Litigation Relating to the Merger

As of the date of this Form 8-K, three lawsuits relating to the Merger (collectively, the “Lawsuits”) have been filed: (i) Elstein v. Altair Engineering Inc., et al., Case No. 2025-211856-CB (the “Elstein Lawsuit”), which was filed in the State of Michigan Circuit Court for the Sixth Judicial Circuit, Oakland County, on January 3, 2025 and (ii) Jones v. Altair Engineering Inc., et al., Index No. 650098/2025 (the “Jones Lawsuit”) and Kent v. Altair Engineering Inc., et al., Index No. 650113/2025 (the “Kent Lawsuit”), both of which were filed in the Supreme Court of the State of New York, County of New York, on January 7, 2025 and January 8, 2025, respectively. The Elstein Lawsuit was filed by a purported stockholder of the Company as an individual action and alleges that the Proxy Statement was materially incomplete due to certain misrepresentations and omissions in violation of Michigan’s Uniform Securities Act and Michigan common law. The Elstein Lawsuit names as defendants the Company, its directors and Siemens Industry, and seeks, among other relief, an order enjoining the closing of the vote on the Merger. The Jones Lawsuit and the Kent Lawsuit were each filed by a purported stockholder of the Company as an individual action and allege that the Proxy Statement was materially incomplete due to certain misrepresentations and omissions in violation of New York common law. The Jones Lawsuit and Kent Lawsuit name as defendants the Company and its directors and seek, among other relief, an order enjoining the consummation of the Merger. There can be no assurance regarding the ultimate outcome of the Lawsuits.

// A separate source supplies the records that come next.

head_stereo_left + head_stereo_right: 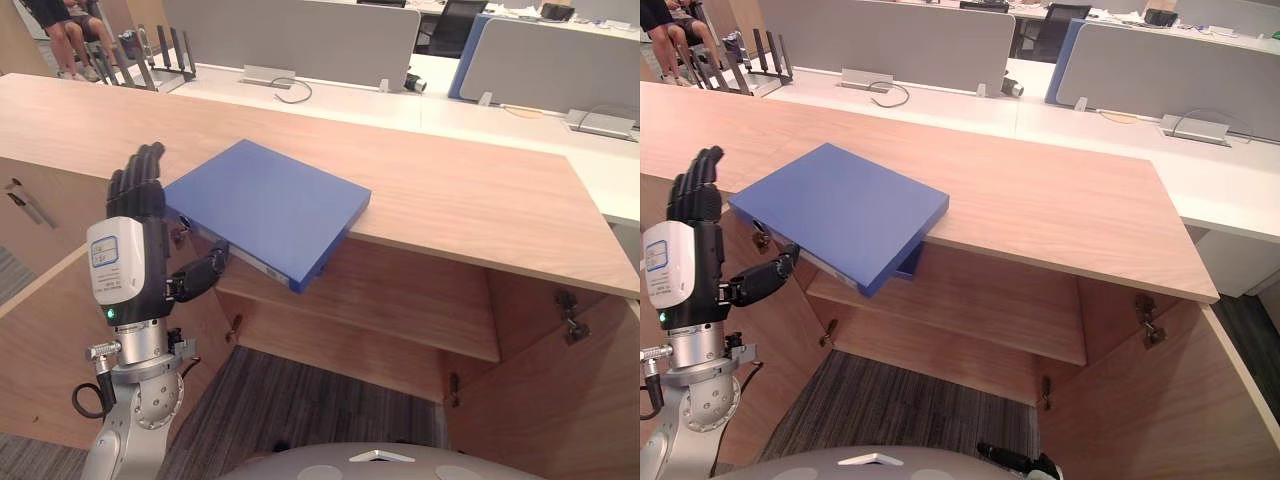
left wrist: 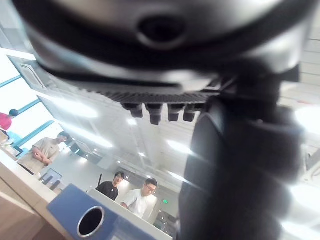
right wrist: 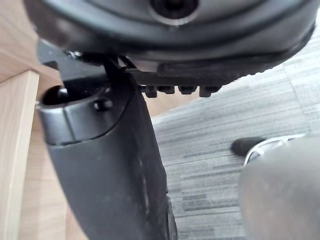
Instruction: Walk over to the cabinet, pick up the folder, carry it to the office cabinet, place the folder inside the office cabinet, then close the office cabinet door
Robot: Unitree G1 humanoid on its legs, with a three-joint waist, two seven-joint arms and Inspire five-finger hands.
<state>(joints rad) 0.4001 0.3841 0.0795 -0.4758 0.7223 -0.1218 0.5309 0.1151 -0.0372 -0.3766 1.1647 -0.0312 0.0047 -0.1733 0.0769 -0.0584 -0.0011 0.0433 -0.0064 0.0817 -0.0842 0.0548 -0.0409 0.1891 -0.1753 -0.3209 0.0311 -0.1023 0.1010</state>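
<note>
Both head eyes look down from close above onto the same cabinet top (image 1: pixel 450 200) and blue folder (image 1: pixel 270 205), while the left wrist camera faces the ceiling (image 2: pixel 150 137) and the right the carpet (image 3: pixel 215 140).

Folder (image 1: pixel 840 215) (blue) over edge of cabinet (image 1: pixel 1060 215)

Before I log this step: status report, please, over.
Left hand open, upright beside blue folder, no grip. Right hand open, low. Folder overhangs cabinet top. Nothing in the way.
</note>
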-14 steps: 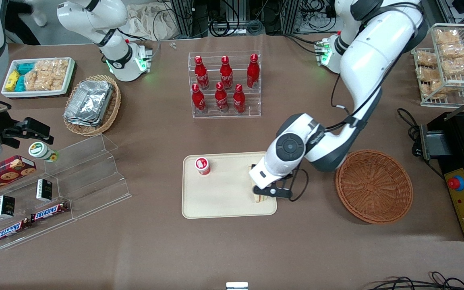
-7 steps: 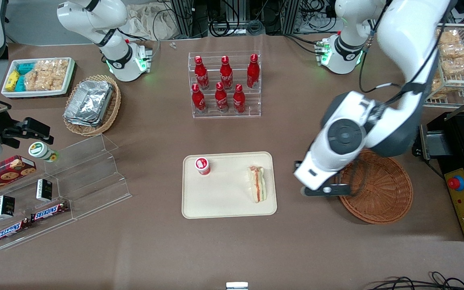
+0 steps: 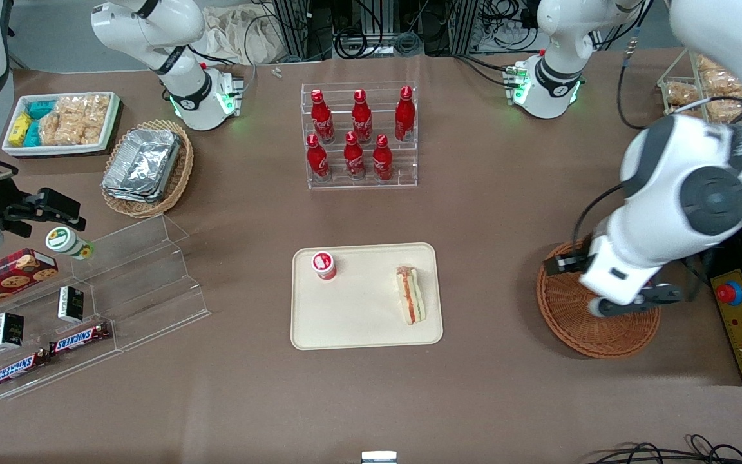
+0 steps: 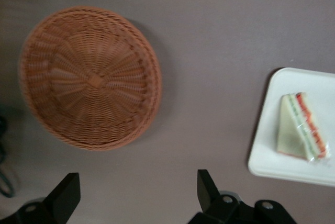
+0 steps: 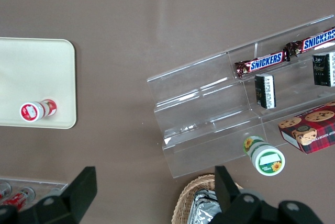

As of the date of this Form 8-K, multiple purported stockholders of the Company have also delivered demand letters to the Company (collectively, the “Demand Letters”) alleging that the disclosures contained in the Proxy Statement are deficient and requesting that the Company supplement such disclosures prior to the Special Meeting. The Demand Letters also threaten the Company with lawsuits in the event that the purported deficiencies in the Proxy Statement are not addressed.

It is possible that additional, similar complaints may be filed, that the Lawsuits described above may be amended, or that additional demand letters will be received by the Company. If this occurs, the Company does not intend to announce the filing or receipt of each additional, similar complaint or demand letter or any amended complaint unless required by law.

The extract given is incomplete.